4.4. Bilan de la préparation budgétaire
Les résultats 2024 des différents budgets ont été estimés précédemment.
La capacité d’autofinancement de la C.A.C. par ses résultats antérieurs atteint 32 M€ au B.P. 2025.
Le besoin de financement des restes à réaliser, atteint 2,7 M€.
Le besoin de financement de l’annuité en capital de dette en 2025, sans emprunt nouveau, atteint 3,7 M€.
La capacité d’autofinancement nette de la C.A.C., hors projets déjà engagés, et hors dette, atteint donc 25,6 M€ au B.P. 2025.
En dépenses d’équipement, 6,9 M€ de nouveaux crédits de paiement sont à prévoir pour les 10 A.P./C.P. en cours (tableau ci-après). Pour ces crédits de paiement, 1 M€ sont déjà des engagements non soldés reportés en
2025.
Deux opérations ont été légèrement réalisées au-delà des crédits de paiement ouverts en 2024 (escaut partagé, et cambrai-epehy).
Les crédits de paiement de la plupart des opérations devront être actualisés pour 2025.37
En dépenses d’équipement, d’autre part, les directions ont exprimé des possibilités d’inscrire des nouveaux crédits en dépense, à hauteur de 14,6 M€.
En l’état actuel des programmations en cours, le besoin de financement des dépenses d’équipement, y compris
les A.P./C.P., atteint donc 21,5 M€.
Celui-ci est couvert en intégralité par la capacité d’autofinancement de la C.A.C., estimée à 25,6 M€, après financement de l’annuité en capital de dette
A ces ressources propres d’investissement résultant des exercices antérieurs s’ajouteront d’autres ressources propres couvrant l’intégralité du besoin de financement résiduel :
les amortissements des immobilisations, 7,7 M€.
voire les cessions, même si aucune n’est envisagée à date.
4.5. Traduction des projets en un budget vert
Certains des projets présentés dans le présent rapport s’inscrivent dans le contrat de réussite pour la transition écologique de la Communauté d’Agglomération de Cambrai. Ce document fixe 236 engagements potentiels de la Communauté, sur la période de 2021 à 2026.

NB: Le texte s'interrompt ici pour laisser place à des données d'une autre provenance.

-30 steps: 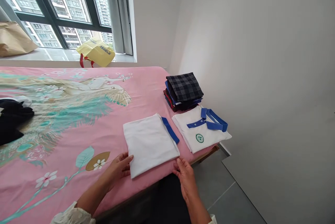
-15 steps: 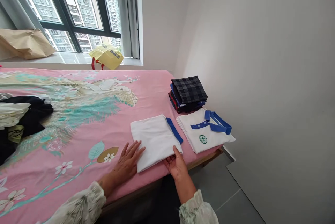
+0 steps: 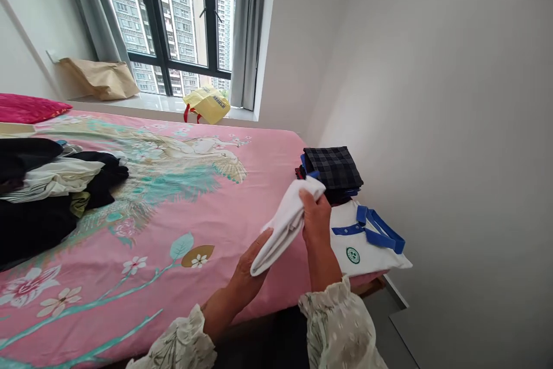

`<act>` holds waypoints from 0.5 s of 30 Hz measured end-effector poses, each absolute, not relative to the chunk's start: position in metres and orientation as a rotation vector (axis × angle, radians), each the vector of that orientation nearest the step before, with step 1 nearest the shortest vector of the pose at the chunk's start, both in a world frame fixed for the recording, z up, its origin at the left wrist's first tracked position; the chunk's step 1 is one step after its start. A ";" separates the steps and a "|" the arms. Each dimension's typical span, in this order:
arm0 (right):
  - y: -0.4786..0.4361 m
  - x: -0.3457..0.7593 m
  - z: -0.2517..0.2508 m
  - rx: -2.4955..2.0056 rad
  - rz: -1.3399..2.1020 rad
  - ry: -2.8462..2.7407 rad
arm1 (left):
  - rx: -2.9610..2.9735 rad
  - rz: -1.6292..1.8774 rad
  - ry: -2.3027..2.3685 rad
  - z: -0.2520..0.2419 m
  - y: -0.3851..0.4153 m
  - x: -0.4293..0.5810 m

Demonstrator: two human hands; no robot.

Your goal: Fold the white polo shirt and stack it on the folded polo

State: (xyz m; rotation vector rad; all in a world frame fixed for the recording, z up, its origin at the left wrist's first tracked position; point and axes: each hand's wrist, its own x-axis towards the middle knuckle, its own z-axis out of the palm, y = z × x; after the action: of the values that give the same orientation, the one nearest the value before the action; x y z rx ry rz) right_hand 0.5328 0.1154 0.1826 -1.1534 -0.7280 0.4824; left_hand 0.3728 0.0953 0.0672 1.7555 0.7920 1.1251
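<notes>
Both my hands hold a folded white shirt lifted off the pink bedspread and tipped on edge. My left hand supports its lower end from beneath with the fingers curled against the cloth. My right hand grips its upper right side. Just to the right lies a folded white polo with a blue collar and a green badge. Behind that sits a stack of dark folded clothes topped by a plaid piece.
A heap of unfolded dark and pale clothes lies at the left of the bed. A yellow bag and a brown paper bag rest on the window sill. The white wall runs close along the bed's right side.
The folded white shirt lay flat on the bed with my hands at its near edge. Both hands have since picked it up and turned it toward the polo. The camera has swung left.
</notes>
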 end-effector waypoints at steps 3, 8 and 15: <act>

Mais depuis une évolution règlementaire de la précédente loi de finances, l’intégralité de ces projets doit
désormais être analysée selon des critères d’incidence sur la transition écologique, faisant ainsi du B.P. 2025 de la C.A.C. son premier « budget vert ».
Chaque projet est donc à interroger à l’aune de l’un ou l’autre, voire de l’ensemble, des critères suivants.

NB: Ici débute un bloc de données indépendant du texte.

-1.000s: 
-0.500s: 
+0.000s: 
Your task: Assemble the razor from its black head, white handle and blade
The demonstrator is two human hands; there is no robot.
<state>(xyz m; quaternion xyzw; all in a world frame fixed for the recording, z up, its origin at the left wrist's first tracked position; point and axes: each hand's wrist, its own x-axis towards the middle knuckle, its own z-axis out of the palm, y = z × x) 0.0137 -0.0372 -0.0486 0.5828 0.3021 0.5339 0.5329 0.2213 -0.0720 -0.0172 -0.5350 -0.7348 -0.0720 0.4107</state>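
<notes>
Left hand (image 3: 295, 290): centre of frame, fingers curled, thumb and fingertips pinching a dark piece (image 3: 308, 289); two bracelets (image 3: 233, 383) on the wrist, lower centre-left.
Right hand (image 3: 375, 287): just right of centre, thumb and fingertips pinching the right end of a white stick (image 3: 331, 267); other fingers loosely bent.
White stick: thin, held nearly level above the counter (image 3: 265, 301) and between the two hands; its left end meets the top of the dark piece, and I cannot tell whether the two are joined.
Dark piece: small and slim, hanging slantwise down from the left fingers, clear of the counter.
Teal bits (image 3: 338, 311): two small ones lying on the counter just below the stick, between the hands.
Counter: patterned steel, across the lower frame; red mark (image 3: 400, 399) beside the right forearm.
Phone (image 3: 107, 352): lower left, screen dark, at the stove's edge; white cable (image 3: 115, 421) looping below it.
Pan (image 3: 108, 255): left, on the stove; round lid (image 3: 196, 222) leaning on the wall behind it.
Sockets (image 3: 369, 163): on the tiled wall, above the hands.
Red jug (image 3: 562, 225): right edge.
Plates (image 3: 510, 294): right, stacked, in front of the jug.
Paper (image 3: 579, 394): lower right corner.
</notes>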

Un classement par critère et par projet sera établi en annexe du B.P. 2025, avec une incidence graduée en trois
niveaux : favorable, ou défavorable, ou neutre.
- Lutte contre le changement climatique.
- Adaptation au changement climatique et prévention des risques naturels.
- Gestion des ressources en eau.
- Transition vers l’économie circulaire, la gestion des déchets, la prévention des risques technologiques. - Lutte contre les pollutions de l’air et des sols.
- Préservation de la biodiversité, protection des espaces naturels, agricoles et sylvicoles.